COMMUNIQUE DE PRESSE
Protoxyde d’azote : gardons le bébé dans l’eau du bain
Ne confondons pas le protoxyde d’azote pur à usage récréatif potentiellement addictif et le mélange 50 % oxygène 50% protoxyde d’azote (MEOPA) médicament indispensable et irremplaçable pour la douleur des soins
Dans les derniers mois, de nombreux media ont alerté leur public sur les dangers majeurs de l’utilisation du protoxyde d’azote pur. Il existe en effet en France comme aux USA et ailleurs en Europe, une augmentation considérable de l’inhalation par des jeunes de ce gaz « hilarant » : ils utilisent des cartouches détournées de leur usage initial (gaz propulseur pour les siphons de crème chantilly) , ils se les procurent très facilement car ces cartouches sont en vente libre sur internet. Des toxicités réversibles (neuro-hématologiques) par déficit en Vitamine B12 sont régulièrement décrites après des inhalations prolongées et répétées (pluriquotidiennes, plusieurs jours de suite). Encore plus rarement des décès par anoxie ont été rapportés car le gaz est inhalé pur sans oxygène.

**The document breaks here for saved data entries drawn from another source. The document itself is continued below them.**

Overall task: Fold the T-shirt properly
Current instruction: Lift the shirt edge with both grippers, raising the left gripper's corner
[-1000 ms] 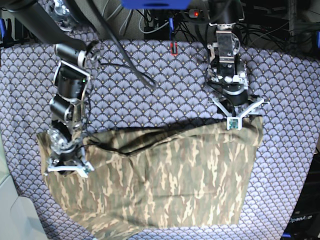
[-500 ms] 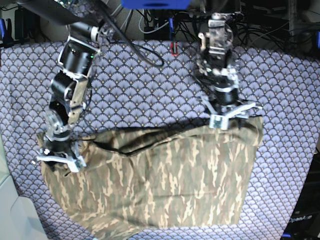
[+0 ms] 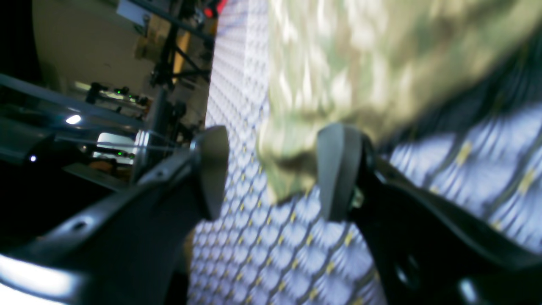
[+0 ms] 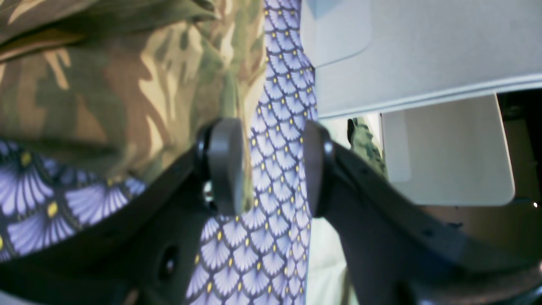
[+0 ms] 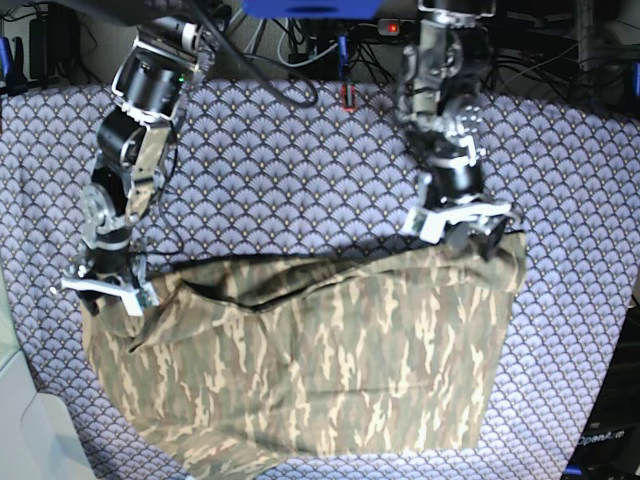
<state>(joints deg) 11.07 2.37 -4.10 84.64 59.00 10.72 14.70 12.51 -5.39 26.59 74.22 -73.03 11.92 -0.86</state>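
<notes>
Nearest us, the T-shirt point(image 5: 320, 360) lies spread on the tablecloth point(image 5: 300, 170), its folded top edge farthest away. At that edge's corners we see both grippers with jaws apart: the right gripper point(image 5: 105, 290) beside the cloth, gripping nothing; the left gripper point(image 5: 462, 222) around a corner, not pinching.

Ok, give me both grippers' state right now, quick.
Left gripper: open, jaws apart around a corner of the T-shirt, not clamped.
Right gripper: open, holding nothing; the shirt's edge lies beside one pad.
</notes>
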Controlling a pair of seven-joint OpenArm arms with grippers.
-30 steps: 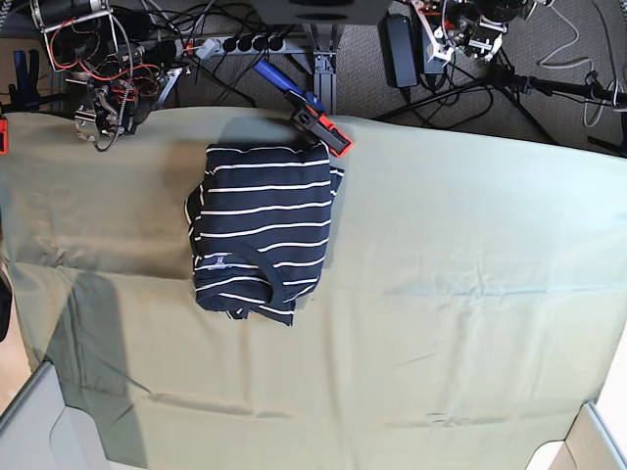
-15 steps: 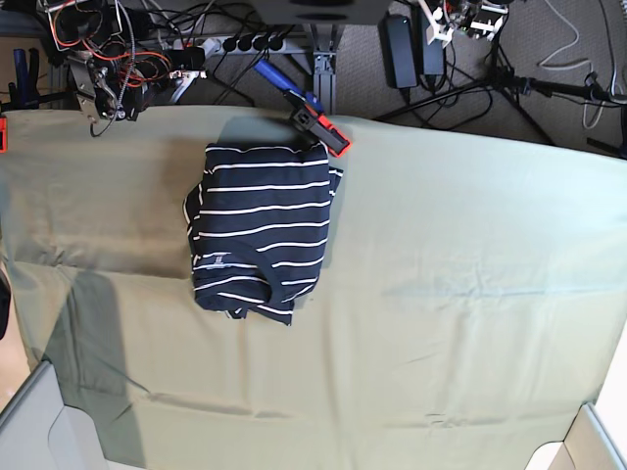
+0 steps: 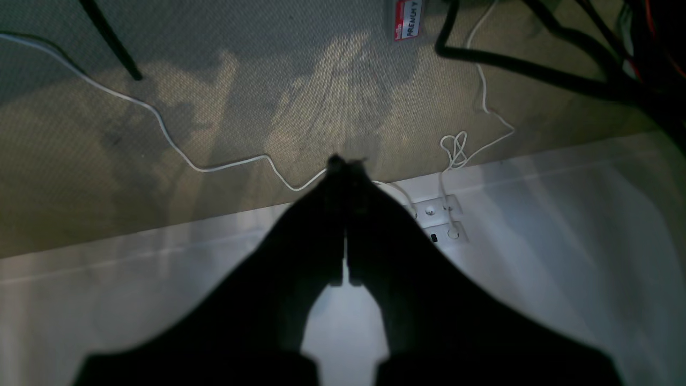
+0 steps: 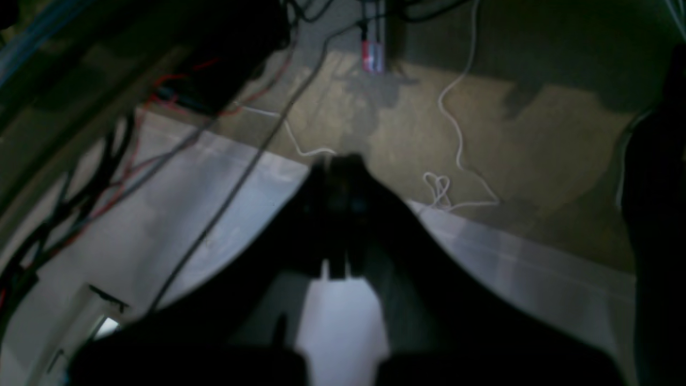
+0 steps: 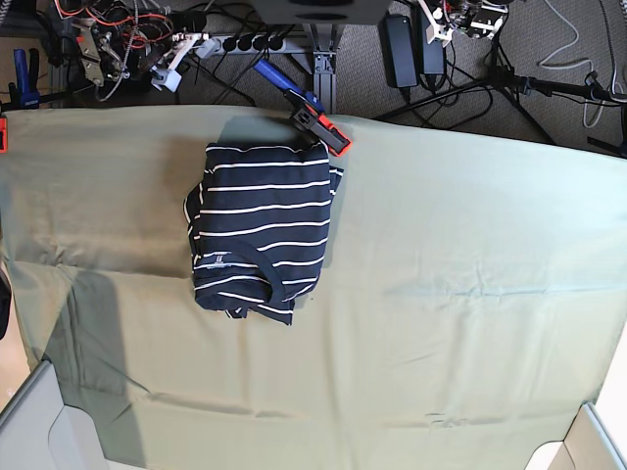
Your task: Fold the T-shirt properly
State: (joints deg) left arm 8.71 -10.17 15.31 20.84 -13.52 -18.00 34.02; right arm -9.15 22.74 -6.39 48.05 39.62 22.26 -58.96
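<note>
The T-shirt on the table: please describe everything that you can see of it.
The T-shirt is dark navy with thin white stripes, soft cloth, folded into a compact, roughly rectangular bundle. Its neckband faces the near edge. It lies flat on the green table cloth, left of centre, near the far edge. An orange and blue clamp sits at its far corner. No gripper touches it.

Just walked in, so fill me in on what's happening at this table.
Nothing is being handled right now. The T-shirt lies folded into a compact rectangle on the green cloth, near the far edge. Both arms are off the table: the left gripper and right gripper have jaws shut, empty, above the floor.
</note>
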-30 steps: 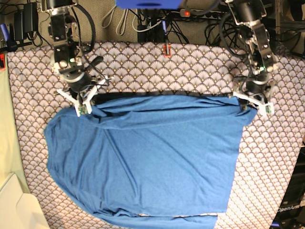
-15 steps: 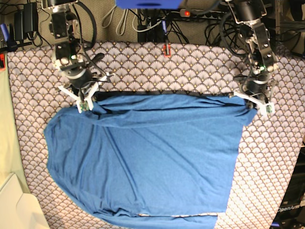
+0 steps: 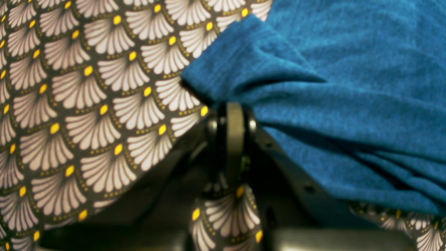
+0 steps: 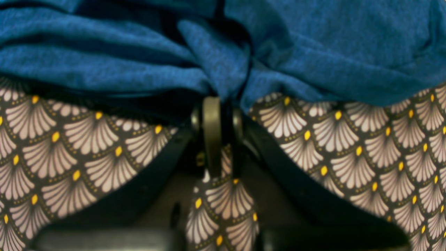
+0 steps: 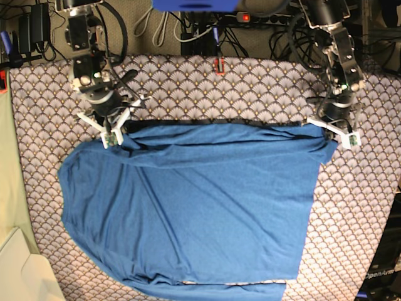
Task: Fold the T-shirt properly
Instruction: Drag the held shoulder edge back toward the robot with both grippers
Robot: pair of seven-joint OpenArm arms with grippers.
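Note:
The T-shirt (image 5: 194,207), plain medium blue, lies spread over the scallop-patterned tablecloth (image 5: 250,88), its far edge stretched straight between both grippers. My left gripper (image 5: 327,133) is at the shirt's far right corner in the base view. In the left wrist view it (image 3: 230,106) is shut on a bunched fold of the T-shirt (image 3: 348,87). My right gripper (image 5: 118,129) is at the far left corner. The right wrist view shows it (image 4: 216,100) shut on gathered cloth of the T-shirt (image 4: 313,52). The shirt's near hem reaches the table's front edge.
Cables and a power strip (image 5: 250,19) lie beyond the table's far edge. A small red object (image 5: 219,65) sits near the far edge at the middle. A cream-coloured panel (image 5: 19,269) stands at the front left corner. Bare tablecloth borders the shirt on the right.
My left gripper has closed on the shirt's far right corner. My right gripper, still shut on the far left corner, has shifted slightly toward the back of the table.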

Cette campagne d’information largement justifiée comporte toutefois un inconvénient majeur car elle risque de disqualifier le mélange 50% d’oxygène et protoxyde d’azote (MEOPA largement utilisé en médecine pour prévenir les douleurs aigues provoquées par les soins et sans danger pour le patient et les soignants.
Un exemple récent est paru dans le Quotidien du Médecin du 15.04.2019, l’article « Des sénateurs souhaitent interdire la vente de protoxyde d’azote aux mineurs » est illustré par une photo d’enfant dans un service d’urgence avec au premier plan une bouteille de MEOPA (alors que la proposition de loi concerne uniquement et spécifiquement l’usage des cartouches contenant 100% de protoxyde d’azote.

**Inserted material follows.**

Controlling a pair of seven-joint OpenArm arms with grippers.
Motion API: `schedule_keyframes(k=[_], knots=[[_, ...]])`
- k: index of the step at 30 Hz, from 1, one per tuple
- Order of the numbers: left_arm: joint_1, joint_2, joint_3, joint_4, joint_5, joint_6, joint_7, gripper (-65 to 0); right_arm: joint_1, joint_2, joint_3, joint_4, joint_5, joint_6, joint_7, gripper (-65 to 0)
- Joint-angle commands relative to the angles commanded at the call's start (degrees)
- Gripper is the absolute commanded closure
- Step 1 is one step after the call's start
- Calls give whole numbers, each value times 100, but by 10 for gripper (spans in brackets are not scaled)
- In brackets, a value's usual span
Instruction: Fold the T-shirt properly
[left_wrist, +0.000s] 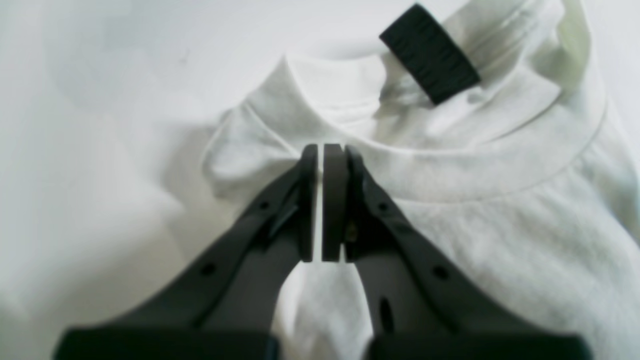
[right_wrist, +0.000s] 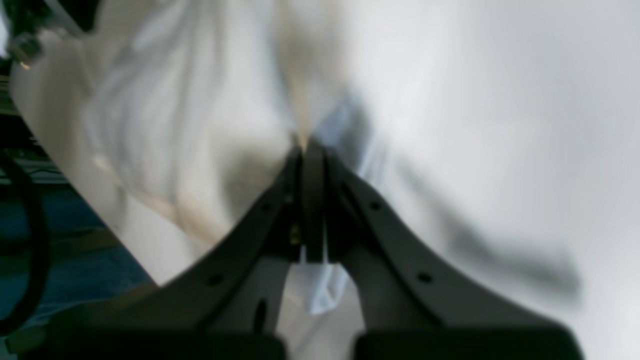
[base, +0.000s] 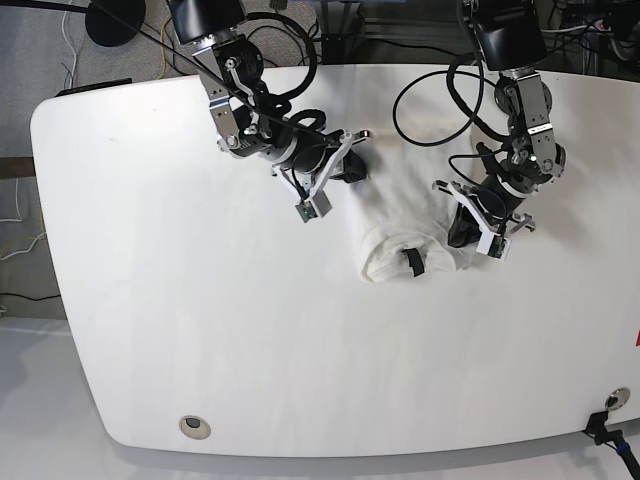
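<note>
The white T-shirt lies bunched in the middle of the table, plain side up, with its collar toward the front. Its black neck label shows there, and the left wrist view shows the black neck label lying over the ribbed collar. My left gripper is shut on a fold of the T-shirt just beside the collar; in the base view the left gripper sits at the shirt's right edge. My right gripper is shut on blurred cloth of the T-shirt, and the right gripper is at the shirt's far left corner.
The white table stretches wide to the left and front of the shirt. A round grommet hole sits near the front edge. Black cables loop behind the arms at the back edge.
</note>
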Motion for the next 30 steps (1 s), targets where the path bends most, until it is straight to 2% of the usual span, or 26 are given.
schedule_keyframes(k=[3, 8, 12, 17, 19, 25, 30], knots=[[0, -9, 0, -35, 0, 0, 0, 0, 9, -123, 0, 0, 0, 0, 0, 0], [18, -26, -9, 0, -9, 0, 0, 0, 35, -114, 9, 26, -9, 0, 0, 0], [53, -193, -35, 202, -26, 0, 0, 0, 114, -44, 0, 35, -35, 0, 0, 0], [448, -211, -88, 721, -26, 0, -9, 0, 97, 0, -9, 536, -958, 0, 0, 0], [607, -211, -264, 905, -18, 0, -9, 0, 105, 0, 9, 668, -1143, 35, 0, 0], [1099, -211, -598, 1336, -44, 0, -9, 0, 211, 18, 18, 747, -1178, 35, 0, 0], [1521, -211, -633, 1653, -44, 0, -9, 0, 273, 18, 0, 774, -1160, 35, 0, 0]])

Cette erreur nous parait grave car les principaux médicaments de la douleur connaissent actuellement une offensive majeure dans beaucoup de médias à la lumière de la crise des opioïdes aux USA , qui est une catastrophe sanitaire sans précédent liée à des prescriptions abusives de longue durée, d’opiacés en dehors de la douleur aigue et de la douleur du cancer.

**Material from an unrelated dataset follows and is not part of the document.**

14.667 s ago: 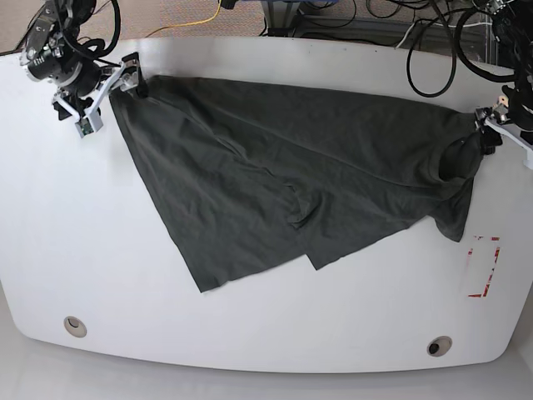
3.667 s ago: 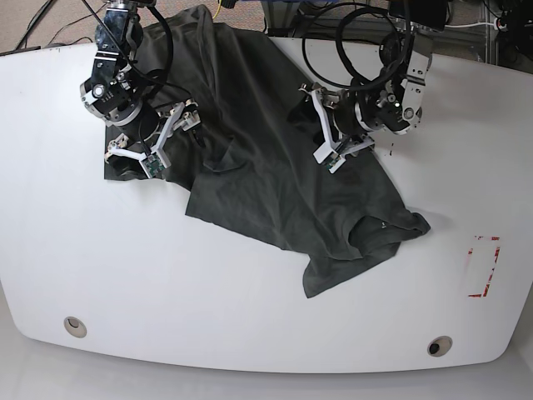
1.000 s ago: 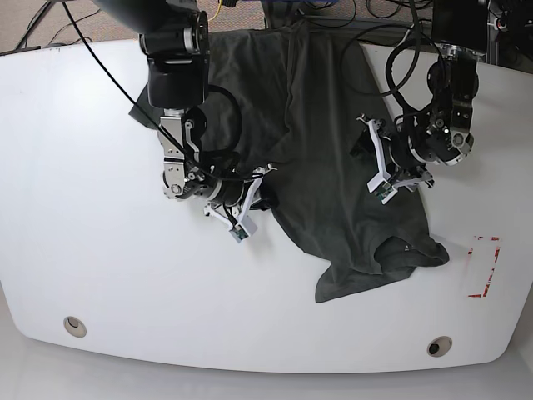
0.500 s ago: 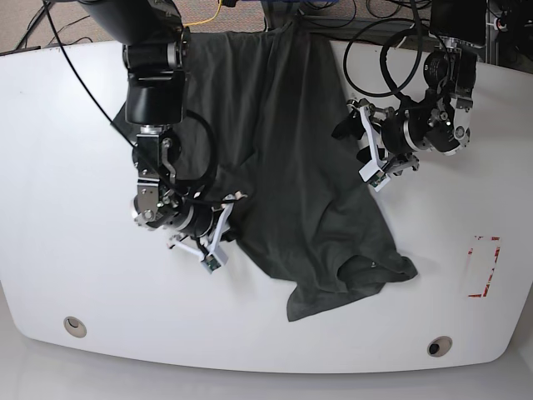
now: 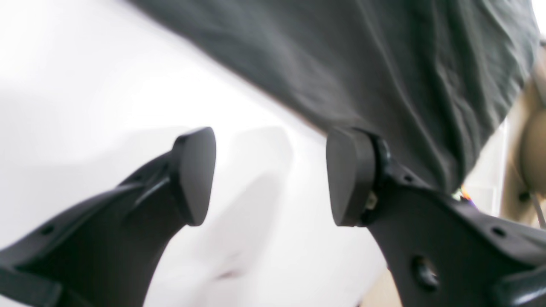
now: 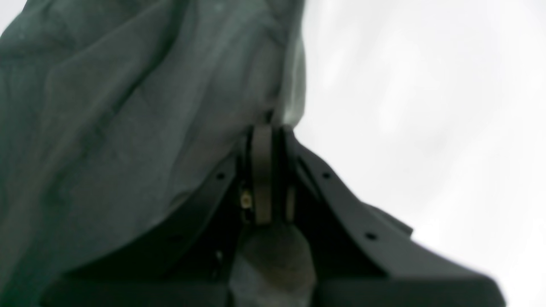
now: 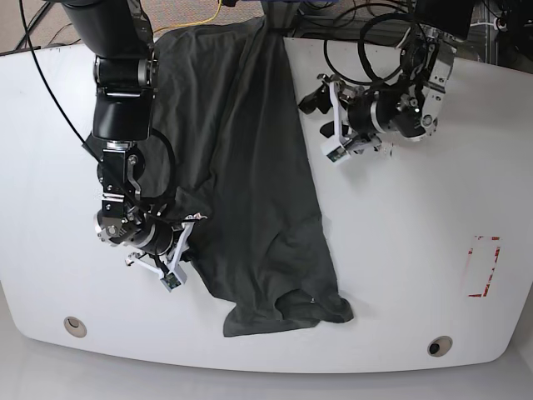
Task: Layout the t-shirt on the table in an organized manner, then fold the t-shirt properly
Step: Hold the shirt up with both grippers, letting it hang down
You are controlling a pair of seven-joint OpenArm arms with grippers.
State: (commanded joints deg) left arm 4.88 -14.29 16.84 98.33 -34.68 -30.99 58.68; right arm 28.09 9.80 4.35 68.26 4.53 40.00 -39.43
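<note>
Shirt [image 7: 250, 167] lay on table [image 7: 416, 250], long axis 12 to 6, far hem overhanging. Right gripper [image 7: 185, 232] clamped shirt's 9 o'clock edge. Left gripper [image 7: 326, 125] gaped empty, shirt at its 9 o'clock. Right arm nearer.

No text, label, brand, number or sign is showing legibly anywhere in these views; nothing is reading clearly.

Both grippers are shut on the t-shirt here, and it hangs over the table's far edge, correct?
Not both. The left gripper is open, its fingers apart over bare table, as the left wrist view shows. The right gripper is shut on the t-shirt.
</note>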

L’utilisation du MEOPA en France s’est développée en dehors du bloc opératoire depuis 30 ans, pour soulager la douleur des actes invasifs courts, en particulier chez l’enfant (sutures, prélèvements, ponctions, biopsies…). Le groupe de travail de la Société européenne d’Anesthésie vient de publier une synthèse sur les bénéfices, la sécurité et la surestimation des craintes concernant l’utilisation clinique du protoxyde d’azote(1). Aux urgences pédiatriques ce produit est devenu incontournable. Faute de soulagement, la douleur provoquée par les soins entraine détresse, protestation, agitation avec le risque de susciter une contention violente, voire ensuite de développer une phobie des soins. Aucun effet indésirable grave de cette utilisation heureusement courante actuellement en pédiatrie en France, avec de bonnes pratiques et des équipes formées, n’a été signalé.
Une mise au point française récente (2)a clairement établi les différences fondamentales entre l’usage récréatif (qui ne concerne que les cartouches de protoxyde d’azote pur avec leur risque de complications parfois sévères), et l’usage médical antalgique du MEOPA, produit de référence en France (AFSSAPS 2009) pour soulager efficacement la douleur des soins chez l’enfant.
Paris le 22/05/2019
Pr Daniel Annequin, pour le groupe Pédiadol [email protected] Tel 06 88 65 13 40
Dr Frédéric Maillard, responsable médical du CNRD
Dr Sophie Dugué, présidente de la commission pédiatrique et membre du CA de la SFETD
REFERENCES
- Buhre W, Disma N, Hendrickx J, DeHert S, Hollmann MW, Huhn R, et al. European Society of Anaesthesiology Task Force on Nitrous Oxide: a narrative review of its role in clinical practice. British Journal of Anaesthesia. 2019;122(5):587-604.
- Annequin D. MEOPA : mythes et réalités. Toxicité et mésusage. 24 eme Journée La douleur de l’enfant Quelles réponses. UNESCO Paris 2017;24:30 – 41.